Getting started

Download

Tuplex is available for MacOS and Linux. The current version has been tested under MacOS 10.13-10.15 and Ubuntu 18.04 and 20.04 LTS.

To install Tuplex, you can use a PyPi package for Linux, or a Docker container for MacOS.

Linux, Python 3.7-3.9:

pip install tuplex

MacOS, Catalina or later:

docker run -p 8888:8888 tuplex/tuplex

Alternatively, you can compile Tuplex from source.


Overview

Tuplex consists of three components: the Python frontend, C++ backend and the Tuplex WebUI.

If you installed Tuplex via PyPi or Docker, everything is preinstalled.

For installations from source, the frontend/backend package are within the <build-prefix>/dist/python folder and can be installed via

python3 setup.py install

or for development mode

python3 setup.py develop

Analogously, in order to use the Tuplex WebUI the corresponding package needs to be installed which can be found in historyserver.


Basic usage

Tuplex behaves like a standard Python package. To test, whether the package works you can type python3 in a terminal

python3

which should start the CPython interpreter in interactive mode.

Python 3.9.0 (default, Oct 27 2020, 14:15:17)
[Clang 12.0.0 (clang-1200.0.32.21)] on darwin
Type "help", "copyright", "credits" or "license" for more information.
>>>

With import tuplex the system will be imported. Tuplex automatically creates then a Tuplex Interactive shell within the interpreter.

Welcome to

  _____            _
 |_   _|   _ _ __ | | _____  __
   | || | | | '_ \| |/ _ \ \/ /
   | || |_| | |_) | |  __/>  <
   |_| \__,_| .__/|_|\___/_/\_\ 0.3.0
            |_|

using Python 3.9.0 (default, Oct 27 2020, 14:15:17)
[Clang 12.0.0 (clang-1200.0.32.21)] on darwin
 Interactive Shell mode
>>>

To create a context object, which serves as central entry point for all pipelines, type c = Context(). Depending on your configuration, this might take a while since Tuplex may start up its history server. To run a simple job, execute e.g., the following source code snippet.

c.parallelize([1, 2, 3]).map(lambda x: x * x).collect()

Alternatively, you can write your pipeline in a file pipeline.py and execute it via python3 pipeline.py.

Tuplex can be also used in Jupyter notebooks. Our Docker container exposes the notebook at localhost:8888.

_images/jupyter.png

You can find more examples on how to use the Tuplex Python API under Examples.


Creating Pipelines

A simple example of Tuplex in action is

from tuplex import *
c = Context()
res = c.parallelize([1, 2, 3, 4]).map(lambda x: (x, x * x)).collect()
# this prints [(1, 1), (2, 4), (3, 9), (4, 16)]
print(res)

This produces an array of tuples whose second component holds the square of the first.

Imagine now, a user would like to execute the following snippet

from tuplex import *
c = Context()
res = c.parallelize([1, 2, None, 4]).map(lambda x: (x, x * x)).collect()
# this prints [(1, 1), (2, 4), (4, 16)]
print(res)

Using regular python or Apache Spark, this would result in an error and the job would crash.

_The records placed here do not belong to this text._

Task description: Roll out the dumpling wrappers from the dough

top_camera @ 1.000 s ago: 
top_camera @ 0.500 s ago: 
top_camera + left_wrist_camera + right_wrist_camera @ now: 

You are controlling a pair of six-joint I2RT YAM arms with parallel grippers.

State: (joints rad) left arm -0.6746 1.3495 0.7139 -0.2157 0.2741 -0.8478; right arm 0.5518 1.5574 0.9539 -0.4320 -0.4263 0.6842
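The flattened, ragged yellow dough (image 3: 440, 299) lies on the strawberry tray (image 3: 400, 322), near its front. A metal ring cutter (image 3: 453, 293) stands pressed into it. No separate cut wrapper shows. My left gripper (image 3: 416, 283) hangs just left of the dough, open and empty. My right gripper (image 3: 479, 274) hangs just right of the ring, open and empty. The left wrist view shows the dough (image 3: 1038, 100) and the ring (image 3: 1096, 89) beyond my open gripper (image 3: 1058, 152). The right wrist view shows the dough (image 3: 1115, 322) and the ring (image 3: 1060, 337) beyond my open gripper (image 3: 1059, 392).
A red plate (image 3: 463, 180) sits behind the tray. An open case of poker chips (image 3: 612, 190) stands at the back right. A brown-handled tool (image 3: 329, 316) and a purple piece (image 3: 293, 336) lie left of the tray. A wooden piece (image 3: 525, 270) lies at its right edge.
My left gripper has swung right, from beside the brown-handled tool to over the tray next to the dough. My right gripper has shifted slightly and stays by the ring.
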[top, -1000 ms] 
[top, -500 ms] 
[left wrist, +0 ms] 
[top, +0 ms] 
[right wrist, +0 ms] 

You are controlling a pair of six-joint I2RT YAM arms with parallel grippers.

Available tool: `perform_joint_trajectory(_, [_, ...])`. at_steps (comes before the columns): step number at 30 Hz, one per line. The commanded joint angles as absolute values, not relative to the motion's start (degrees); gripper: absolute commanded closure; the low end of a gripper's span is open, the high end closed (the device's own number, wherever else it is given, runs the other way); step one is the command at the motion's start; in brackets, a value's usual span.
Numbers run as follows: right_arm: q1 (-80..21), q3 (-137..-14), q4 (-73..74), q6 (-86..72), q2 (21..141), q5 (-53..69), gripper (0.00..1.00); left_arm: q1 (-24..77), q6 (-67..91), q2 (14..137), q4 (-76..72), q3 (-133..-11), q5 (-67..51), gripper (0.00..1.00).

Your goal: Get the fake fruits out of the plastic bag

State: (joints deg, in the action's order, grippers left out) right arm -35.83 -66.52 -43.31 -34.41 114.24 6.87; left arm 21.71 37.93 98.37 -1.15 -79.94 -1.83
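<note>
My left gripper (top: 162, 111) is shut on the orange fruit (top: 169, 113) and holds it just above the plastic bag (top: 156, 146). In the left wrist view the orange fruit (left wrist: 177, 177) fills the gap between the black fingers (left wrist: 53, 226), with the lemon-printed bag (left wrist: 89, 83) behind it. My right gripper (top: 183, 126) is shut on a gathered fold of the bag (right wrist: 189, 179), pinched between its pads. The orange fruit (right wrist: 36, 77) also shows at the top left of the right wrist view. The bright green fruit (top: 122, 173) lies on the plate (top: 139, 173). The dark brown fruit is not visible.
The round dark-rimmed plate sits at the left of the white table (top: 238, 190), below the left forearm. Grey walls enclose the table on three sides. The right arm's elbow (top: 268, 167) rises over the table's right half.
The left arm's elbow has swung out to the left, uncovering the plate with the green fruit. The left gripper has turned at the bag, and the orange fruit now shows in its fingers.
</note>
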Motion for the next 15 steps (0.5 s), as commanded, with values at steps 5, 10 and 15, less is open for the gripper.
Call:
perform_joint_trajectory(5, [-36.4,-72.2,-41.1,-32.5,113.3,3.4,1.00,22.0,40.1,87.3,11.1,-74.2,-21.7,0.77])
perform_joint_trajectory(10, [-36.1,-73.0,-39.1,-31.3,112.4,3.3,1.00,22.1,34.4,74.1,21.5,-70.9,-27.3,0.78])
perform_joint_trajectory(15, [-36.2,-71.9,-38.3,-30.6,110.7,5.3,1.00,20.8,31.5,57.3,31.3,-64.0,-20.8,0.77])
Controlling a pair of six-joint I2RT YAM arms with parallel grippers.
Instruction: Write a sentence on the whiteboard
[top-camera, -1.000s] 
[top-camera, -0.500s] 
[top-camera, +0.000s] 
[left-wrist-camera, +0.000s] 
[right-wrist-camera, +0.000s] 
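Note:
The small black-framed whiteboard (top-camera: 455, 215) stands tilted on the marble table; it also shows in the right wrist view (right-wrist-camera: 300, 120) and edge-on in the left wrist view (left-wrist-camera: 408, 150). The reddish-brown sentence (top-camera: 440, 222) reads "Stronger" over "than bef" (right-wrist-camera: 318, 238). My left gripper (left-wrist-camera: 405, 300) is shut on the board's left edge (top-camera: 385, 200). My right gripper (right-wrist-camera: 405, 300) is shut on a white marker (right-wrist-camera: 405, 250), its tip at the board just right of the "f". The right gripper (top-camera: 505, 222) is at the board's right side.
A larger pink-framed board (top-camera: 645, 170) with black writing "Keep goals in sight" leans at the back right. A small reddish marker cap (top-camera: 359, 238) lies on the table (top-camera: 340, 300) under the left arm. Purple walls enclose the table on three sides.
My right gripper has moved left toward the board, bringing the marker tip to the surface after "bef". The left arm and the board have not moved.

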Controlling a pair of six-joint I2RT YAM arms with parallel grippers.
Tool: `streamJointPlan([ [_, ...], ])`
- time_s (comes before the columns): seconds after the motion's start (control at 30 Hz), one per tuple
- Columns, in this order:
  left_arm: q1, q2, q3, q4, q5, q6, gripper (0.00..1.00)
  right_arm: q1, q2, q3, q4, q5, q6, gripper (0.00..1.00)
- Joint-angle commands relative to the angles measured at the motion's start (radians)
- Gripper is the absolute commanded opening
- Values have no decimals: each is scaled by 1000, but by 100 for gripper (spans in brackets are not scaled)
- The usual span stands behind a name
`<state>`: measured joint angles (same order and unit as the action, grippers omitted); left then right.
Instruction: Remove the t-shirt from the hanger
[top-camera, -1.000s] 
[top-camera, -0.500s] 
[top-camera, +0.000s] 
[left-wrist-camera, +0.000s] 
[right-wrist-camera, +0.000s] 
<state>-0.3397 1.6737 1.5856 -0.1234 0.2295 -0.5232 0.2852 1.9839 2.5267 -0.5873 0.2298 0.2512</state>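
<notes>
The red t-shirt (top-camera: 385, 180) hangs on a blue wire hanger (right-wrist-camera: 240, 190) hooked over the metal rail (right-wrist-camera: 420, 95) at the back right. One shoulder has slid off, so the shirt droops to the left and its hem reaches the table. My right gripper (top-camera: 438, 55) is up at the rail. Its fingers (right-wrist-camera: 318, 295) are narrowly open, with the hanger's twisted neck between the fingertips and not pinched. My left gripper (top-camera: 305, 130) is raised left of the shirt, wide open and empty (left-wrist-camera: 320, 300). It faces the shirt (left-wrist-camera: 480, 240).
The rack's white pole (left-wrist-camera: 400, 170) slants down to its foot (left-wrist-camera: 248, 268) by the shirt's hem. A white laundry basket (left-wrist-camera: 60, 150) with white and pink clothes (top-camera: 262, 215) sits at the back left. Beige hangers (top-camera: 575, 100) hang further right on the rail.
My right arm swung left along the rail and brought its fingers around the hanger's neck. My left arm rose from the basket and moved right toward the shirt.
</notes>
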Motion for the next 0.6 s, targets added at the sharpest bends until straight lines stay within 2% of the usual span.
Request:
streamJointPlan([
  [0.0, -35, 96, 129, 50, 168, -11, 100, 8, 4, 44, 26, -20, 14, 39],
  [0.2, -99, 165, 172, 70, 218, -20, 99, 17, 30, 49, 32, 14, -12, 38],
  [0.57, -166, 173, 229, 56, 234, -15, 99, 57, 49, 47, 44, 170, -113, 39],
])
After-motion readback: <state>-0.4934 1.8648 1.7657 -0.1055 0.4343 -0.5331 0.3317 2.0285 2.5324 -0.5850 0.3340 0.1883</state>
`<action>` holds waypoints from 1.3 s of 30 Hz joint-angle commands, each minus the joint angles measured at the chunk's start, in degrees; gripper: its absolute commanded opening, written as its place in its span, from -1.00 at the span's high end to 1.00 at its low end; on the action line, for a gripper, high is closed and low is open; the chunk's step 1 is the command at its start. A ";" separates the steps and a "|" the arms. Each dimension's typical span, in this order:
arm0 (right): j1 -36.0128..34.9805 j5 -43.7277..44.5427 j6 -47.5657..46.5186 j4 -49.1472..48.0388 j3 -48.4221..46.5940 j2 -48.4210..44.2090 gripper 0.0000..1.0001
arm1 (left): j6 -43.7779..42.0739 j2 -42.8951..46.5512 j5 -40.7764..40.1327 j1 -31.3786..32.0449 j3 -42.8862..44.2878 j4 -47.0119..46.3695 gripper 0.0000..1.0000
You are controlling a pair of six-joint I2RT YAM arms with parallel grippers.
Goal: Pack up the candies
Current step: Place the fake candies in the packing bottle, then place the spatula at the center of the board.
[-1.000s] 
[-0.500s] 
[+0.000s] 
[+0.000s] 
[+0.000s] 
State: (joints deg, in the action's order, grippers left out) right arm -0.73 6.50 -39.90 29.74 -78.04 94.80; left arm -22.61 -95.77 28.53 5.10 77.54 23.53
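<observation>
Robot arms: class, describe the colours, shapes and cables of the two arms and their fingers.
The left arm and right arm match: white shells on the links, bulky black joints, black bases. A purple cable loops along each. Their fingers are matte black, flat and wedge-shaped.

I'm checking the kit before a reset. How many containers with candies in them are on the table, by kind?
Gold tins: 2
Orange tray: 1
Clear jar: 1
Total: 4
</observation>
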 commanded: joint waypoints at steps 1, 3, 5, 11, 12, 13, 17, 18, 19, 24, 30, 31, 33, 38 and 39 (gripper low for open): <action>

However, Tuplex collects records that cause errors in a special memory region which allows for later resolution using its API.

from tuplex import *
c = Context()
res = c.parallelize([1, 2, 3, 4]) \
       .map(lambda x: float(x) / (x - 1)).collect()
       .resolve(ZeroDivisionError, 0.0) \
# prints [0.0, 2.0, 1.5, 1.33]
print(res)

Of course this toy example does not really require a sophisticated resolution mechanism. However, when processing large quantities of input files, a job may fail after an unpredictable amount of time. In the best case after seconds, in the worst case after a couple days or even weeks. As for most frameworks, the more robust the pipeline itself needs to be towards the input data, the more tests need to be written, the pipeline tested for different scenarios and a use-case specific special error treatment implemented. All of it coming at the sacrifice of speed and efficient pipeline writing. Tuplex helps to solve this problem by treating errors as first class citizens and making thus pipeline deployment and maintenance easier with its close-to-zero overhead when it comes to exception handling.

Core classes

tuplex.Context Main object that allows to construct a pipeline.

tuplex.DataSet Abstraction holding a list of tuples together. DataSets are mapped, filtered or processed in a monadic way using user defined functions (UDFs).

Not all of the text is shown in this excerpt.